> Exercise brief:
Would you please copy each line below that includes the string "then"?

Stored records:
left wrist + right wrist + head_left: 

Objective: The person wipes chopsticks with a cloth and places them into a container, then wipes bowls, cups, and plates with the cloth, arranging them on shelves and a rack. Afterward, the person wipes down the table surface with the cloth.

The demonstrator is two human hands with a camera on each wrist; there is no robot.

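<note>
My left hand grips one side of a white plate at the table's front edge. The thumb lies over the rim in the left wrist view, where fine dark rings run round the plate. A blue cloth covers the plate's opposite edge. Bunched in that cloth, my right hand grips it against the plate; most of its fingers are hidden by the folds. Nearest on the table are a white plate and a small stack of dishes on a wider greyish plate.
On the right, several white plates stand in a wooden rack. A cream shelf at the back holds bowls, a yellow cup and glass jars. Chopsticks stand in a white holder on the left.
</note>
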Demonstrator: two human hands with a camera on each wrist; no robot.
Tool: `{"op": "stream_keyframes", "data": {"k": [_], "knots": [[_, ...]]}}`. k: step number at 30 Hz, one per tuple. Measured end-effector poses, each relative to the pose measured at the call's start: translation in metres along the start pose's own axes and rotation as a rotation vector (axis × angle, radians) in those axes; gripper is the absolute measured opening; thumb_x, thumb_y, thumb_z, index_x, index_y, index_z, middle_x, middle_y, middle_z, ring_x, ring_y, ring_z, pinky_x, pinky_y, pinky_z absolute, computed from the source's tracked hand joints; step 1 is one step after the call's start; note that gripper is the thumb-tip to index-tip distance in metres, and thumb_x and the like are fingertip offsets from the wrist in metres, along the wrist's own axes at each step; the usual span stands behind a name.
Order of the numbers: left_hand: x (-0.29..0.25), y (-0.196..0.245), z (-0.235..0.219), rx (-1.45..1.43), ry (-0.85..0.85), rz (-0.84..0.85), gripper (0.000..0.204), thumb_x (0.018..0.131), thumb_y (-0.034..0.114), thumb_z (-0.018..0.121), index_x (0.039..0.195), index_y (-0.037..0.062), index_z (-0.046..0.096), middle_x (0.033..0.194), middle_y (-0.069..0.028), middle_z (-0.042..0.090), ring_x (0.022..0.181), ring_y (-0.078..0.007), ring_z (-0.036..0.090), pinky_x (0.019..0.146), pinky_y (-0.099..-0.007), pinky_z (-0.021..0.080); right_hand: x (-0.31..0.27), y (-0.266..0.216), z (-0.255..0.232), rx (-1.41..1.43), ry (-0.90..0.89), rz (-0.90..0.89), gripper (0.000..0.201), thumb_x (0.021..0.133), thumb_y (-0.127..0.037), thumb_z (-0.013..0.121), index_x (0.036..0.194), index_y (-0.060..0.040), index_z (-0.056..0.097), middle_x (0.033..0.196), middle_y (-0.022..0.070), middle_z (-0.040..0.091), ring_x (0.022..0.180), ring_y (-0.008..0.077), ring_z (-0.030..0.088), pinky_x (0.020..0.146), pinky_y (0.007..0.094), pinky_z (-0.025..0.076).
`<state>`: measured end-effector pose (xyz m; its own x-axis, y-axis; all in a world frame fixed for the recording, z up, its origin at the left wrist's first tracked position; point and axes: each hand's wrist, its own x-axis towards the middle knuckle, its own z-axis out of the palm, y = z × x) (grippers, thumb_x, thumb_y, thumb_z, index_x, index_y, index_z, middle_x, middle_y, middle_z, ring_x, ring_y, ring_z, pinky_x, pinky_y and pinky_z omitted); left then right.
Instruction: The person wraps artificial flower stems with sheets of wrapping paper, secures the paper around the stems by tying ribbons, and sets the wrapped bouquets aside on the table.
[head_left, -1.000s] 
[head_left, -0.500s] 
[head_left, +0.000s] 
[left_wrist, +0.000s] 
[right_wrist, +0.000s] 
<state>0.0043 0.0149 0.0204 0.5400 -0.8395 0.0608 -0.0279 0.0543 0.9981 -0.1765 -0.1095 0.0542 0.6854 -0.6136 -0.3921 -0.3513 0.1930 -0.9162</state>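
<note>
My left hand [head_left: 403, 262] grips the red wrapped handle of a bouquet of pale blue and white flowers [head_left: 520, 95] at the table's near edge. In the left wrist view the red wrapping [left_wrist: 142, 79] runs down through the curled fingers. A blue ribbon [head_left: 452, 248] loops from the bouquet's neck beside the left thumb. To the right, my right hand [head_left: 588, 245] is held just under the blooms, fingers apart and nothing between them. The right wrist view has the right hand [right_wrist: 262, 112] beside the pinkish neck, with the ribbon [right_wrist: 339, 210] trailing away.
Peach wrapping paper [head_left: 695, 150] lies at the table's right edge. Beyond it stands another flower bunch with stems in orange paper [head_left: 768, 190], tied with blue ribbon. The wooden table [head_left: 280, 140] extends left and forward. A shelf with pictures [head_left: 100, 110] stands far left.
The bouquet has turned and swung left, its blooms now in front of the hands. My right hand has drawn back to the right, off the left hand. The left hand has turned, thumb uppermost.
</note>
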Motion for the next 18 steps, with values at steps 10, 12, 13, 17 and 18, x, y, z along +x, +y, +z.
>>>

> Output for this exercise:
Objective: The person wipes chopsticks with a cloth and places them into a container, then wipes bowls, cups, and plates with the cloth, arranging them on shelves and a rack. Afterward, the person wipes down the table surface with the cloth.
`<state>`: measured end-effector pose (xyz m; its own x-axis, y-axis; all in a world frame fixed for the recording, z up, its origin at the left wrist's first tracked position; point and axes: each hand's wrist, its own x-axis towards the middle knuckle, its own z-axis out of the palm, y = z × x) (grippers, thumb_x, thumb_y, thumb_z, index_x, index_y, index_z, middle_x, middle_y, middle_z, ring_x, ring_y, ring_z, pinky_x, pinky_y and pinky_z omitted); left then right.

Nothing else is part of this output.